Sacrificing Our Children for the Sin of Our Souls

“With what shall I come before the LORD, and bow myself before God on high? …Shall I give my firstborn for my transgression, the fruit of my body for the sin of my soul?” – Micah 6:6-7

Two weeks ago in our Gospel reading from John we heard John the Baptist calling Jesus, “The lamb of God who takes away the sin of the world.”  I pointed out that sin, in this passage, was singular.  Not sins, plural, but sin, singular.  I acknowledged that it might, indeed, be a collective singular—a singular noun that functions as a plural, but then I asked, “If the world has one central singular sin, what would that be?”

In his book Engaging God’s World, Cornelius Plantinga Jr. defines sin as a culpable disturbance of shalom.  Shalom is the peace of God, the natural order of balance and harmony in creation and in society.  Rob Bell wrote, “Shalom is how God wants things to be.  Shalom is peace with yourself, with your neighbor, with the earth and with God.”  

As I write this on the 26th day of this new year, God’s shalom is not merely disturbed, it is shattered.  There have already been 40 mass shootings in our country, three of them here in California.  We are the only country in the world where firearms are the leading cause of death for children.  As of 2018 there were more than 393 million firearms in private hands in the US—120.5 guns for every 100 people.  The next highest rate of gun ownership among developed nations is Canada at 34 per 100 people.

Statistics compiled by the American Journal of Medicine are disturbing, to say the least: “US homicide rates were 7.0 times higher than in other high-income countries, driven by a gun homicide rate that was 25.2 times higher. For 15- to 24-year-olds, the gun homicide rate in the United States was 49.0 times higher. Firearm-related suicide rates were 8.0 times higher in the United States, but the overall suicide rates were average. Unintentional firearm deaths were 6.2 times higher in the United States. The overall firearm death rate in the United States from all causes was 10.0 times higher. Ninety percent of women, 91% of children aged 0 to 14 years, 92% of youth aged 15 to 24 years, and 82% of all people killed by firearms were from the United States.”

Clearly we need to do more to regulate gun ownership and reduce the number of firearms in this country.  The horrendous statistics about gun violence correlate directly to the horrifying statistics about gun ownership.  The guns are absolutely a problem, but they are also the deadly expression of a deeper problem.

Let’s go back to that question: “If the world has one central singular sin, what would that be?”  It’s tempting to say that the central singular sin is violence.  Violence is addictive, and we seem to be hooked on it in this country and throughout the world.  It’s altering our neurochemistry and our neurological pathways.  But violence is a symptom of something deeper.
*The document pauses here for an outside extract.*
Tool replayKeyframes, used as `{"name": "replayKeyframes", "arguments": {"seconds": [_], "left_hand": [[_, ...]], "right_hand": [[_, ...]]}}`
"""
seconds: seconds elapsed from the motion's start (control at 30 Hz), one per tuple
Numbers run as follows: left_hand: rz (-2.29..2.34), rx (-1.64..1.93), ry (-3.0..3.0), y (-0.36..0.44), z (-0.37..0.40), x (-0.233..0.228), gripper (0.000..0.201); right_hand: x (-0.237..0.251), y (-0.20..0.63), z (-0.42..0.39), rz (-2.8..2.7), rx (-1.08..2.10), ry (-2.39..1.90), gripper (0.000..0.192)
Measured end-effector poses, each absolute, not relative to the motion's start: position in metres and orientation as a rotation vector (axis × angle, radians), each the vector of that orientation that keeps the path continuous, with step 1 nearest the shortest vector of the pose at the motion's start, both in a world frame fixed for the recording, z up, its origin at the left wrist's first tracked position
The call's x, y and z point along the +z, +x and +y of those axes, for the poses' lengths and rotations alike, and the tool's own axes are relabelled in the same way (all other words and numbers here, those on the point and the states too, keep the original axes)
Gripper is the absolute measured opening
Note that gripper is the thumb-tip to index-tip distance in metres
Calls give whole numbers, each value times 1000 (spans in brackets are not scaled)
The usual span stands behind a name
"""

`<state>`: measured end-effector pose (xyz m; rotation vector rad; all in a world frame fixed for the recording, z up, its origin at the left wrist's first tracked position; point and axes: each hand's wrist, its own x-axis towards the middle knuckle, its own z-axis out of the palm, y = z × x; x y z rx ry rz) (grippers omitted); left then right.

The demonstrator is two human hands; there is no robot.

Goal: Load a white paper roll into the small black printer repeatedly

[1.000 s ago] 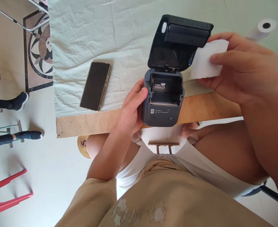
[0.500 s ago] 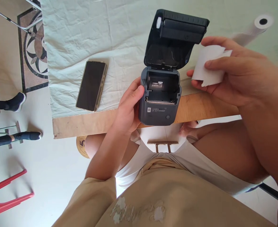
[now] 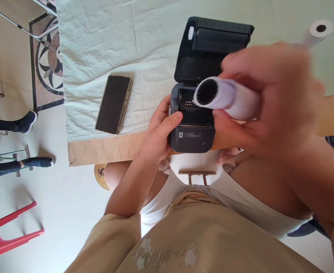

We live in a culture where media, politics and economics seem to almost conspire to pit us against each other.  We are constantly pressured to segregate ourselves into neo-tribal groupings: right vs. left, conservative vs. liberal, rich vs. poor, my race vs. other races, my religion vs. other religions.  There is money, power and influence to be had in manipulating this tribalism, and when the manipulation is allowed to go unchecked it ends up force feeding us a toxic cultural soup of fear, anger and mistrust which poisons our vision until we begin to see others as something less than fully human.  And that leads inevitably to violence.

“You have heard that it was said to those of ancient times, ‘You shall not murder’; and ‘whoever murders shall be liable to judgment.’  But I say to you that if you are angry with a brother or sister, you will be liable to judgment; and if you insult a brother or sister, you will be liable to the council; and if you say, ‘You fool,’ you will be liable to the Gehenna of fire.” – Matthew 5:21-22

God has told us what is good, said the prophet Micah, and what does the Lord require of us—what does God’s shalom require of us but to do justice and to love kindness and to walk humbly with God—and with each other?   Love your neighbor as yourself, said Jesus, quoting Leviticus.    

If we want to stop sacrificing our children on the altar of violence, if we want to stop sacrificing the fruit of our collective body for the sin of our collective soul, we need to find better ways to show the world what kindness and love look like.  We need to find ways to make “love your neighbor as yourself” at least as attractive and addictive as violence.  We need to lift up the vision of God’s shalom, the peaceable kingdom, as a way or restoring balance and harmony among diverse and divergent peoples.  And maybe we could start by doing something about the guns.